Als de Raad veronderstellenderwijs met appellant meegaat in de opvatting dat het Landsbesluit van 21 oktober 2010 naast de onmiskenbaar in de tekst van het besluit vervatte terbeschikkingstelling van appellant van het Bureau, een benoemingsbesluit van appellant bij het CEA behelst, moet worden vastgesteld dat het dan ging om een benoeming in tijdelijke dienst; deze lijkt te zijn gekoppeld aan de regeerperiode van het Kabinet Mike Eman I. Ook als over dit laatste anders zou worden gedacht, moet vervolgens worden vastgesteld dat door het Land en appellant op 13 oktober 2014 een arbeidsovereenkomst is getekend waarbij het Land als werkgever appellant met ingang van 1 november 2013 als werknemer in dienst neemt bij het CEA.
5.2.
Daarmee was dus vanaf de aanvang van het Kabinet Mike Eman II op 1 november 2013 en in ieder geval vanaf de datum van ondertekening van de arbeidsovereenkomst op 13 oktober 2014 het dienstverband van appellant met het Land gebaseerd op een arbeidsovereenkomst naar burgerlijk recht en niet (meer) op een ambtelijke aanstelling in tijdelijke dienst. De burgerlijkrechtelijke grondslag van het dienstverband is nog eens bevestigd bij de door appellant en het Land getekende arbeidsovereenkomst van 9 januari 2015. Er was dus, waar bovendien in de beide arbeidsovereenkomsten was bepaald dat het contract van rechtswege eindigt als het kabinet aftreedt, ten tijde hier van belang geen sprake (meer) van ambtenaarschap van appellant, waardoor het Gerecht zich onbevoegd moest verklaren.
5.3.
De Raad ziet verder, verwijzend naar de strenge rechtspraak op dit gebied, geen bijzondere omstandigheden waarin moet worden aangenomen dat voor de periode hier in geding toch een aanstelling van appellant als ambtenaar tot stand is gekomen. Daarvoor ontbreekt immers een duidelijke aanwijzing. Integendeel, uitdrukkelijk is door het Land gekozen voor de figuur van de arbeidsovereenkomst naar burgerlijk recht. Appellant heeft tweemaal een hem door het Land voorgelegde overeenkomst getekend. Hij heeft zich daartegen niet verweerd of verzet en kan niet wijzen op feiten of omstandigheden op grond waarvan hij heeft mogen begrijpen dat feitelijk een aanstelling heeft plaatsgevonden.

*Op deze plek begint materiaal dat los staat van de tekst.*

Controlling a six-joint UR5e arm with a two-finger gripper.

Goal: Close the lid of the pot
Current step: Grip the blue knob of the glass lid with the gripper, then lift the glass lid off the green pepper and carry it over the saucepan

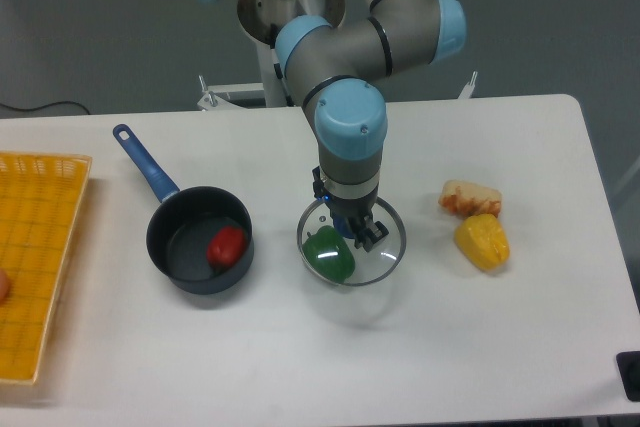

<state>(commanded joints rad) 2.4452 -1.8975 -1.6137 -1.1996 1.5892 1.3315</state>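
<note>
The pot (165,252) is a small dark blue-grey saucepan left of centre, uncovered, its blue handle (145,162) pointing to the back left. A red vegetable (227,245) lies inside it. The pot lid (388,252), a clear glass disc with a metal rim, is to the right of the pot, and a faint shadow on the table in front of it suggests it hangs just above the surface. My gripper (352,230) points straight down on the lid's centre, with its fingers shut around the mostly hidden blue knob. A green pepper (330,254) shows through the glass.
A yellow basket (40,247) stands at the left edge of the white table. To the right of the lid lie a yellow pepper (482,242) and an orange-and-white food item (470,198).
</note>
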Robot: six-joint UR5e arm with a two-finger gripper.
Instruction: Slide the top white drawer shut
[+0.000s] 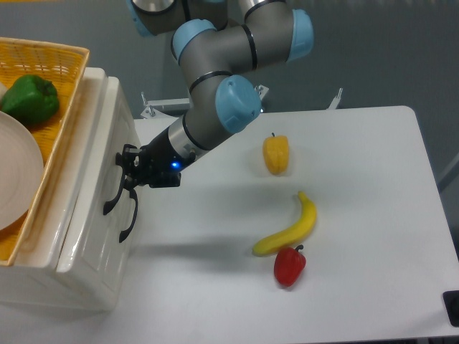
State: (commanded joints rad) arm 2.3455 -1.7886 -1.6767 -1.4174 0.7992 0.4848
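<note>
One pincer (129, 168) presses against the top white drawer (100, 154) at its black handle (115, 197), apparently to push it in. Whether its fingers are apart or together cannot be told.

Your arm comes in from the top of the view, bends at its blue-capped elbow joints and slopes down to the left, ending in a dark wrist lit by a small blue light and a black pincer (129, 166) whose opening you cannot judge from here.
</note>
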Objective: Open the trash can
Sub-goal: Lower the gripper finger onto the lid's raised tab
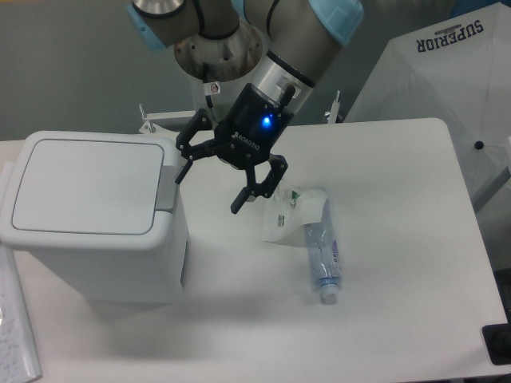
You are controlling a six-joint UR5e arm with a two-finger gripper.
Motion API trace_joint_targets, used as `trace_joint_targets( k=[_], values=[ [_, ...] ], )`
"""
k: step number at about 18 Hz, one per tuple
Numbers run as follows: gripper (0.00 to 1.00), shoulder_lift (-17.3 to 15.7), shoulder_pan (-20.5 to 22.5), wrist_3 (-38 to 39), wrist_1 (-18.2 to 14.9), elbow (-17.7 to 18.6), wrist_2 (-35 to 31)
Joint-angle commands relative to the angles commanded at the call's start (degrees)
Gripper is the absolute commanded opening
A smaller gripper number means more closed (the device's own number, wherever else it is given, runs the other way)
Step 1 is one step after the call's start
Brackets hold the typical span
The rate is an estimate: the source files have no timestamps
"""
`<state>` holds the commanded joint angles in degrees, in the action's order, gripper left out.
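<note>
The trash can [96, 231] is a boxy white bin at the left of the table. Its flat lid [89, 186] is shut and lies level. A light grey push tab [167, 187] sits along the lid's right edge. My gripper [210, 191] hangs above the table just right of the bin, with its black fingers spread open and empty. One fingertip [183, 172] is close to the push tab; I cannot tell if it touches.
A crumpled clear plastic bottle [322, 255] and a white wrapper [289, 214] lie on the white table [399, 199] to the right of the gripper. A sheet of paper [14, 327] lies at the left front edge. A white cover stands at the back right.
</note>
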<state>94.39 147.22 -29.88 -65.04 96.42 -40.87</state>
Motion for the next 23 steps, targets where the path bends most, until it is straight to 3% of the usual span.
trace_joint_targets(
  k=[23],
  values=[
    [1.0,1.7,-0.2,0.5,0.3,1.0,-0.1]
  ],
)
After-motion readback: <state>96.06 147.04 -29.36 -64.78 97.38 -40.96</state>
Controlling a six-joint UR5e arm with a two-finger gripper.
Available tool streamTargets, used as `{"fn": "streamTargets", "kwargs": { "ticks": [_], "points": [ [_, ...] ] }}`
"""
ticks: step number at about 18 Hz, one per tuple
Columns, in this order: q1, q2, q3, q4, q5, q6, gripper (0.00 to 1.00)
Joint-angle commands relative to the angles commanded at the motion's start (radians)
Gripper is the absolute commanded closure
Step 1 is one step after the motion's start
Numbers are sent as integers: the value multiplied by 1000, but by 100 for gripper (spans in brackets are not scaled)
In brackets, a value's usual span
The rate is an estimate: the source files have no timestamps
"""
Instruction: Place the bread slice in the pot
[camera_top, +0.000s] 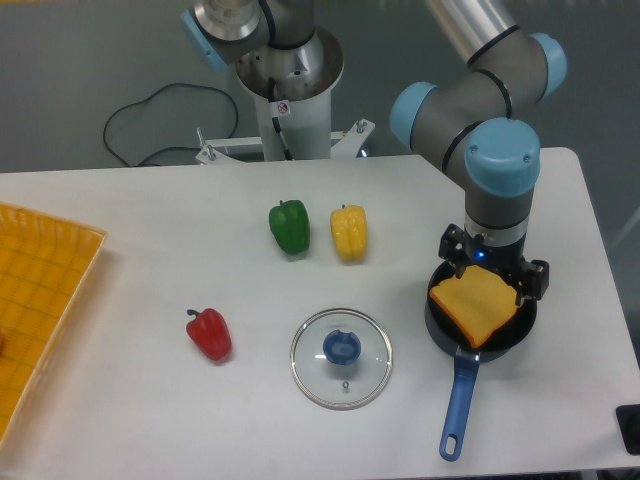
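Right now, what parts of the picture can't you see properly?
- Gripper fingertips: the arm's wrist above covers them, so open or shut is unclear.
- Pot inside: the bread slice lying over it covers the bottom.
- Yellow tray: cut off by the left edge.
- Dark thing at the right edge: cut off, too little to name.
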Motion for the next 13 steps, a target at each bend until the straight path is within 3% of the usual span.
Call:
{"fn": "streamTargets", "kwargs": {
  "ticks": [13],
  "points": [
    [17,-48,15,12,0,18,0]
  ]
}}
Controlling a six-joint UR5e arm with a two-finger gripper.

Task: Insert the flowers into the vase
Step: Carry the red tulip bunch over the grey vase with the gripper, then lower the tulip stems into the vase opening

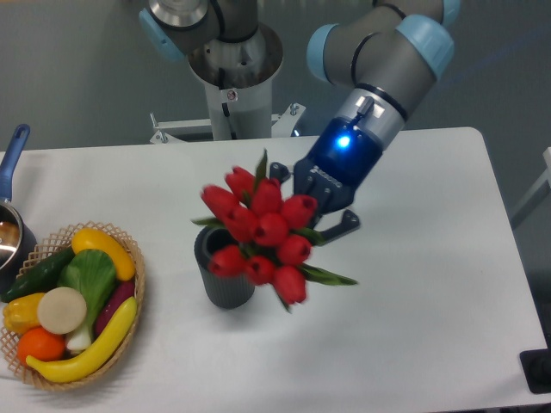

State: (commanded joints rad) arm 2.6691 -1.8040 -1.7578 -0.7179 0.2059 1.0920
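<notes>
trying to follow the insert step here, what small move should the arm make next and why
Probably tilt the bunch upright and ease it down a little. The red tulips lean across the mouth of the dark grey vase, their heads spilling to its right side, and the stems are hidden, so I cannot tell if they are in yet. The gripper sits behind the blooms; whether its jaws hold them is hidden.

Down in the lower left of the frame sits a woven wicker basket [136,274], loaded with toy vegetables: a dark green cucumber [39,273], a leafy green piece [88,277], a white round one [62,310], an orange one [40,345], a long yellow one [90,347] curving along the front and a purple one [117,303]. At the left edge, a pot with a blue handle [15,149] peeks in. Everything rests on a white table [430,327].
</notes>
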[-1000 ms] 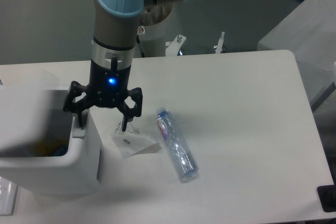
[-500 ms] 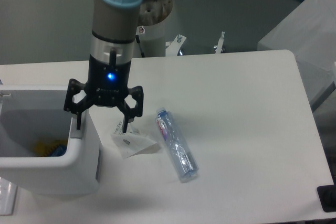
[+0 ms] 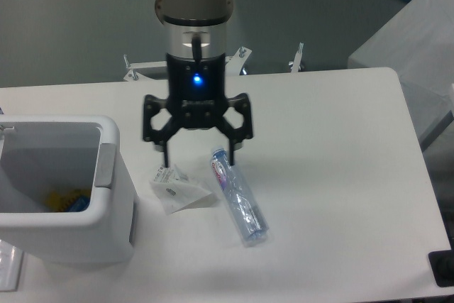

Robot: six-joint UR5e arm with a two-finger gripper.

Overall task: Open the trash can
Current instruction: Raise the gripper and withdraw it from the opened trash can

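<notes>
Now, trash can standing lid-open at surface left edge, hand hovering released, fingers spread, above wrapper and bottle.

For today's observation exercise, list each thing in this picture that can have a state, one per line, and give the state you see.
trash can: open, its inside visible from above, something yellow and blue at the bottom
gripper: open, empty, hanging above the table
clear plastic bottle: lying on its side on the table
white wrapper: crumpled, lying on the table beside the bottle
</notes>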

6. De slotsom is dat het Gerecht zich terecht onbevoegd heeft verklaard kennis te nemen van het bezwaarschrift van appellant en dat de aangevallen uitspraak dus moet worden bevestigd.

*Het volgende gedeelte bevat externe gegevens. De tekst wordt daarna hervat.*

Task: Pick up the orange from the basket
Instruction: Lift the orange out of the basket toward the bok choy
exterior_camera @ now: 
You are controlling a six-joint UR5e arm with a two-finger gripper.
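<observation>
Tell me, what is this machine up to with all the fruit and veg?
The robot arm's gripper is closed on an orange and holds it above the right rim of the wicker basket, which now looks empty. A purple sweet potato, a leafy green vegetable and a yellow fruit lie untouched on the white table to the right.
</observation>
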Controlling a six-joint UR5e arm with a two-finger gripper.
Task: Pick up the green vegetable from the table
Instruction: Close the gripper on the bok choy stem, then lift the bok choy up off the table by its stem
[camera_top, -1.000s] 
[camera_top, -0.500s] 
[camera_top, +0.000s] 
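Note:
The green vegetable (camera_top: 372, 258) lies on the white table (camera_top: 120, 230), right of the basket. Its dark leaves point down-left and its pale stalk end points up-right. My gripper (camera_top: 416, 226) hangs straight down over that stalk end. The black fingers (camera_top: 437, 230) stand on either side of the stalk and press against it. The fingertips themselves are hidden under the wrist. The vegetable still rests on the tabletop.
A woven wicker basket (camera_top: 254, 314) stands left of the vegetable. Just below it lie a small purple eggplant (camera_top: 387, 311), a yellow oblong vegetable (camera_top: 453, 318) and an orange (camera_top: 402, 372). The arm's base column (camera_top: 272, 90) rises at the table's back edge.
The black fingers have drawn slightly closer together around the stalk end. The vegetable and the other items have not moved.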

7. De Raad ziet geen aanleiding tot een veroordeling van geïntimeerde in de proceskosten van appellant.

Beslissing

De Raad van Beroep:
bevestigt de aangevallen uitspraak.
Deze uitspraak is gewezen door mr. H.A.A.G. Vermeulen, voorzitter, en mrs. J. Sybesma en L.C. Hoefdraad, leden, en is in het openbaar uitgesproken op 12 mei 2021.